SOURCE DATA —
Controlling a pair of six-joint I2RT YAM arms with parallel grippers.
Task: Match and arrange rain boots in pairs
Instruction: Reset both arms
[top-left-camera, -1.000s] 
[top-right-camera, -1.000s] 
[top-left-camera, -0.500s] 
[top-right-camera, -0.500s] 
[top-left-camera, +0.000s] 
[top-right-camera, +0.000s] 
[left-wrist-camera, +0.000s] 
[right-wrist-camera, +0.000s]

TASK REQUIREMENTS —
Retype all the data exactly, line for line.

TASK ANSWER —
Controlling a pair of six-joint I2RT YAM arms with parallel grippers.
Task: Match and arrange rain boots in pairs
Instruction: Reset both arms
[top-left-camera, -1.000s] 
[top-right-camera, -1.000s] 
[top-left-camera, -0.500s] 
[top-right-camera, -0.500s] 
[top-left-camera, +0.000s] 
[top-right-camera, +0.000s] 
[left-wrist-camera, +0.000s] 
[right-wrist-camera, +0.000s]

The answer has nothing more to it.